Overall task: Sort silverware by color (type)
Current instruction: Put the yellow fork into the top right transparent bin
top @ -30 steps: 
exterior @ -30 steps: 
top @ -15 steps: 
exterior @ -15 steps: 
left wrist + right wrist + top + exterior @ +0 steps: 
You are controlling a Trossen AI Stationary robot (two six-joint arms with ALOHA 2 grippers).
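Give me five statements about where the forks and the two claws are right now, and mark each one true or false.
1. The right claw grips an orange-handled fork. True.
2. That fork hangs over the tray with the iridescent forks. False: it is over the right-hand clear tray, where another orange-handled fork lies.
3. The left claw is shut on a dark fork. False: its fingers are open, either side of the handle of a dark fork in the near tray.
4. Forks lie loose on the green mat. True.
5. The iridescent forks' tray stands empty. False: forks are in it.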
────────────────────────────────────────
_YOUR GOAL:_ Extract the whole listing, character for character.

_OUTPUT BELOW:_
Overall task: Sort silverware by color (type)
Current instruction: Put the yellow fork into the top right transparent bin
top @ -30 steps: 
exterior @ -30 steps: 
top @ -15 steps: 
exterior @ -15 steps: 
left wrist + right wrist + top + exterior @ +0 steps: 
You are controlling a Trossen AI Stationary robot (two six-joint arms with ALOHA 2 grippers).
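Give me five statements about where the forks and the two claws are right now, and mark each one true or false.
1. The right claw grips an orange-handled fork. True.
2. That fork hangs over the tray with the iridescent forks. False: it is over the right-hand clear tray, where another orange-handled fork lies.
3. The left claw is shut on a dark fork. False: its fingers are open, either side of the handle of a dark fork in the near tray.
4. Forks lie loose on the green mat. True.
5. The iridescent forks' tray stands empty. False: forks are in it.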

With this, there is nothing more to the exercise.